Biological systematics
Hierarchy
Biological systematics divides life into groups, which, in turn, are divided into subgroups and so on. Since new characteristics are constantly being found and new patterns are being revealed, taxonomy it is constantly changing (therefore, different knowledge can be found in different literature). At the moment, the hierarchy of biological systematics looks like this:
- Species
- Genus
- Family
- Order
- Class
- Phylum
- Kingdom
- Domain
The scientific name of any living being consists of two words: species and genus. For example, homo sapiens is a modern human, or bétula pubéscens is a fluffy birch, birch is a genus and fluffy is a species.
Kingdom
The biological distinction is quite obvious, at first everything was divided into animals, plants and fungi.
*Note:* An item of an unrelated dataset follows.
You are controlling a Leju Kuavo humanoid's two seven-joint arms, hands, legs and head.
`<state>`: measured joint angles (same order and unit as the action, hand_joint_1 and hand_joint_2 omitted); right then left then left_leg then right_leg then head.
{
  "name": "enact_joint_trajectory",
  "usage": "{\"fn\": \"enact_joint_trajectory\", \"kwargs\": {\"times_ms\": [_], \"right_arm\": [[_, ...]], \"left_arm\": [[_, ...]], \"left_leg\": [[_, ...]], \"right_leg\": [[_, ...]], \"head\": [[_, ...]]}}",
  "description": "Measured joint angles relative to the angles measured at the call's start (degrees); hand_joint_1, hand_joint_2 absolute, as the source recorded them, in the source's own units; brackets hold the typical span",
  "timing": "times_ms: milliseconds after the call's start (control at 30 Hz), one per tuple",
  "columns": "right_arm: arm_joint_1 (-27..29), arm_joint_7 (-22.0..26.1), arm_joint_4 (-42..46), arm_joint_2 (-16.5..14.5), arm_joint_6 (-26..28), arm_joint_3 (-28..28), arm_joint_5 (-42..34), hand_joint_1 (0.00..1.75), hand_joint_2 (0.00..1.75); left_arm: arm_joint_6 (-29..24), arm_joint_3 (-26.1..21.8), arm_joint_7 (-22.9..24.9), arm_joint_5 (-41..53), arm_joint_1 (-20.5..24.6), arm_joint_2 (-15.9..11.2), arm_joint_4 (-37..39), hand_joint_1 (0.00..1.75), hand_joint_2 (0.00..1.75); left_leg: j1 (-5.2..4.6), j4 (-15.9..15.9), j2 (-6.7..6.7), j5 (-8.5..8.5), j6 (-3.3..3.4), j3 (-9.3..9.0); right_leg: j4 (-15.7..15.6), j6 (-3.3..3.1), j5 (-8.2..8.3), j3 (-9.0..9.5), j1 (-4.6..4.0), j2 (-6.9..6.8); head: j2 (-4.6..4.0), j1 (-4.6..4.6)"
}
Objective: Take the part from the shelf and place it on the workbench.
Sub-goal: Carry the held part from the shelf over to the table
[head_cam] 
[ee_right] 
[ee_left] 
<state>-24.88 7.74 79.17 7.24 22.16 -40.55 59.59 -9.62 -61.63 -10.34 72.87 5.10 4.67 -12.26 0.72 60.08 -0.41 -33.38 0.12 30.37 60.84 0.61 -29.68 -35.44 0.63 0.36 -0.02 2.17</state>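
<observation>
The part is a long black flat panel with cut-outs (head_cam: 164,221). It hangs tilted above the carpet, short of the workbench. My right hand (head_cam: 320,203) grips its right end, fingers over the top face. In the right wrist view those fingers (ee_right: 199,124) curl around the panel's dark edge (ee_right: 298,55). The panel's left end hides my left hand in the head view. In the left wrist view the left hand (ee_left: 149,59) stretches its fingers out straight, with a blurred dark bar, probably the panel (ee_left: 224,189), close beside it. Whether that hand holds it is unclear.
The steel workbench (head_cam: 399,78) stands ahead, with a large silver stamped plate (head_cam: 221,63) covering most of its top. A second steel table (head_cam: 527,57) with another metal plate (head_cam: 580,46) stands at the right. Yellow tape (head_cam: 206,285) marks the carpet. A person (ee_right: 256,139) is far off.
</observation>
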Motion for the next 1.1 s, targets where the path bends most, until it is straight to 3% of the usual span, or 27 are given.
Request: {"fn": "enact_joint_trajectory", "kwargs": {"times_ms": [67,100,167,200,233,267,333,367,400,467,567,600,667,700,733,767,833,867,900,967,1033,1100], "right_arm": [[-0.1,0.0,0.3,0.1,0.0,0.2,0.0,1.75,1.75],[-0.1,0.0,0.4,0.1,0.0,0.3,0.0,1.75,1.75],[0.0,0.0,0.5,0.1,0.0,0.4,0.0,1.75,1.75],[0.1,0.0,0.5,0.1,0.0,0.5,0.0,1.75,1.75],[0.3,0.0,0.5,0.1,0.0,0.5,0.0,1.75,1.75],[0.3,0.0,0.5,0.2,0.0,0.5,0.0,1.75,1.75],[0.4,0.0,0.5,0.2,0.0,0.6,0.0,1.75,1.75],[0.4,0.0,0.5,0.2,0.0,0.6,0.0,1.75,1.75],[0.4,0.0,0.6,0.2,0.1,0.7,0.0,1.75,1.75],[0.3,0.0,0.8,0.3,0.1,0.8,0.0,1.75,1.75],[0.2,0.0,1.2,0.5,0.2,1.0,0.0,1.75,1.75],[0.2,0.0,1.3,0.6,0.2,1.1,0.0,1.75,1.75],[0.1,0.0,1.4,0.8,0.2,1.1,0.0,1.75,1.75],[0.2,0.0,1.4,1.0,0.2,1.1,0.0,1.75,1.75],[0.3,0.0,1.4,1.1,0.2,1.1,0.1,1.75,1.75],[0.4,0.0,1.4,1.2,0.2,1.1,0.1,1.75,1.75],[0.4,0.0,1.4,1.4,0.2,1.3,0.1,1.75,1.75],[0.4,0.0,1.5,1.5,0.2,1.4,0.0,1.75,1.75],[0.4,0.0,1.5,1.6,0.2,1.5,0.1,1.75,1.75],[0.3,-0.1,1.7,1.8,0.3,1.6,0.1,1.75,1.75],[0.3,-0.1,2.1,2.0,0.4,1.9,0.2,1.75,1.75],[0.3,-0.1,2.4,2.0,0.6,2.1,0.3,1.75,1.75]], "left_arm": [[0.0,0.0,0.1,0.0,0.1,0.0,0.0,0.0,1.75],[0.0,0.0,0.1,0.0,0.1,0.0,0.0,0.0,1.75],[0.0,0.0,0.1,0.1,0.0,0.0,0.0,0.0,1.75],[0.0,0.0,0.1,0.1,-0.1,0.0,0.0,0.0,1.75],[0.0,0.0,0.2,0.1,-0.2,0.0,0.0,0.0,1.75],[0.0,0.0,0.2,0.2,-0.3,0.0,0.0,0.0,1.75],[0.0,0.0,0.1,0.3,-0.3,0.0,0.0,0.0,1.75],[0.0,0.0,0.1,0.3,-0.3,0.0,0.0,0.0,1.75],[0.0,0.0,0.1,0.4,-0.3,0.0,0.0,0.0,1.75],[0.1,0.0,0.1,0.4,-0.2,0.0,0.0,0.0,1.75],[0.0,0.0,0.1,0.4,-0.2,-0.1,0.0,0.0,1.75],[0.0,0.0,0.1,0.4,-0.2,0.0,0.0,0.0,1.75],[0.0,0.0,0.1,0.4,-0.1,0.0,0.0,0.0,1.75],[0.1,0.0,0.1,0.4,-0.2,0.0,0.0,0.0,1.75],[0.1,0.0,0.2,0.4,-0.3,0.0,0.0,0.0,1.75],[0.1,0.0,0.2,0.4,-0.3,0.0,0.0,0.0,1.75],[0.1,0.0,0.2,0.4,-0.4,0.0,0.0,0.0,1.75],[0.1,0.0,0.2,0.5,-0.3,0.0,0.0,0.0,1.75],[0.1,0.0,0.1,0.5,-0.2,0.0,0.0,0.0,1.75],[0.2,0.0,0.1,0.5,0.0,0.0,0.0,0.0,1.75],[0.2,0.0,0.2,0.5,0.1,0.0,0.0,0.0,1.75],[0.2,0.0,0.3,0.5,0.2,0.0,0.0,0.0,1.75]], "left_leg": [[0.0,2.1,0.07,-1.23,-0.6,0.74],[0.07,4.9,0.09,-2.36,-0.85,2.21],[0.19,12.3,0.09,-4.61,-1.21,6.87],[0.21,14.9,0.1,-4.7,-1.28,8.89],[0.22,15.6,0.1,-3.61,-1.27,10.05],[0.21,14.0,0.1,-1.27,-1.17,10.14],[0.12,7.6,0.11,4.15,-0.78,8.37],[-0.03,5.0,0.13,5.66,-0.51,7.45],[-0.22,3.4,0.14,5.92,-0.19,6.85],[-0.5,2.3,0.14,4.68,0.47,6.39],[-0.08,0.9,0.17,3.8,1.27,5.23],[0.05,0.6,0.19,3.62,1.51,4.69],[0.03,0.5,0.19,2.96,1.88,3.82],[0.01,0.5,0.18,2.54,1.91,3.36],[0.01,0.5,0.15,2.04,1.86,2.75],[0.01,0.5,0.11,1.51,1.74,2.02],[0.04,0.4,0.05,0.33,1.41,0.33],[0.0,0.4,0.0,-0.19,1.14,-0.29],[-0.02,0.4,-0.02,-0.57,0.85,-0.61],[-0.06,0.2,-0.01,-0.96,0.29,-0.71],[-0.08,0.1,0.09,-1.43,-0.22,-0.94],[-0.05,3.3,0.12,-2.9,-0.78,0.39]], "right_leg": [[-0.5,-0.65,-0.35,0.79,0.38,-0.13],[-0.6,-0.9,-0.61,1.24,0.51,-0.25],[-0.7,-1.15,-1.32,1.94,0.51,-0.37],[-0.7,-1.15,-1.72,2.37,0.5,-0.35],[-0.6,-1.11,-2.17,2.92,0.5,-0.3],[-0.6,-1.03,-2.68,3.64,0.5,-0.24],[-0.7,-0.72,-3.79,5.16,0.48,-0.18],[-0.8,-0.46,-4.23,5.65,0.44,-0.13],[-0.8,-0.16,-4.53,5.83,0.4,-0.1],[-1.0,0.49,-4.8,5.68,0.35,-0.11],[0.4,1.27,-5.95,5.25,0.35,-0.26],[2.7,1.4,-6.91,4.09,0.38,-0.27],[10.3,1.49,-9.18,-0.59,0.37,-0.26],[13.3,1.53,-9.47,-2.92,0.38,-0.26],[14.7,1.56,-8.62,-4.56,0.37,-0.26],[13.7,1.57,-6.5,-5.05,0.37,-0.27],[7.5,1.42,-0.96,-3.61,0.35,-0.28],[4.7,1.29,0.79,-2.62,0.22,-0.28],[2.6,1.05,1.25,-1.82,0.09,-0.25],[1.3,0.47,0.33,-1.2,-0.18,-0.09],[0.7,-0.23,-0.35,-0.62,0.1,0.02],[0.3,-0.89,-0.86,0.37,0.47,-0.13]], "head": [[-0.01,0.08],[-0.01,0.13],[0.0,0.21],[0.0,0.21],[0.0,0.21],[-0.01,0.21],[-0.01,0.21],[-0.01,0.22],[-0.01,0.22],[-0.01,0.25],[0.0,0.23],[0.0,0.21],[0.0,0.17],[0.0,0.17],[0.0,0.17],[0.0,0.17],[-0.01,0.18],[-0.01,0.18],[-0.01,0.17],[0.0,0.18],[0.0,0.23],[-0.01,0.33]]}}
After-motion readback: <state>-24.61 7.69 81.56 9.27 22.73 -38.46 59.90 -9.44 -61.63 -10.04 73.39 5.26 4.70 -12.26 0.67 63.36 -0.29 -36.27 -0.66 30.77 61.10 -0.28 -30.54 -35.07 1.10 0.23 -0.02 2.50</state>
After the discovery of the microscope, two more kingdoms of organisms were added - protozoa and chromists. Later, with the study of the features, two more kingdoms emerged - bacteria and archaea.
Domain
Fundamentally, there is a distinction between living organisms whose cells have a nucleus and organoids and those that do not. Have a nucleus and are formed - eukaryotes, prokaryotes do not have a decorated nucleus in cells. Due to the presence of features, the prokaryote domain was divided into two - bacteria and archaea.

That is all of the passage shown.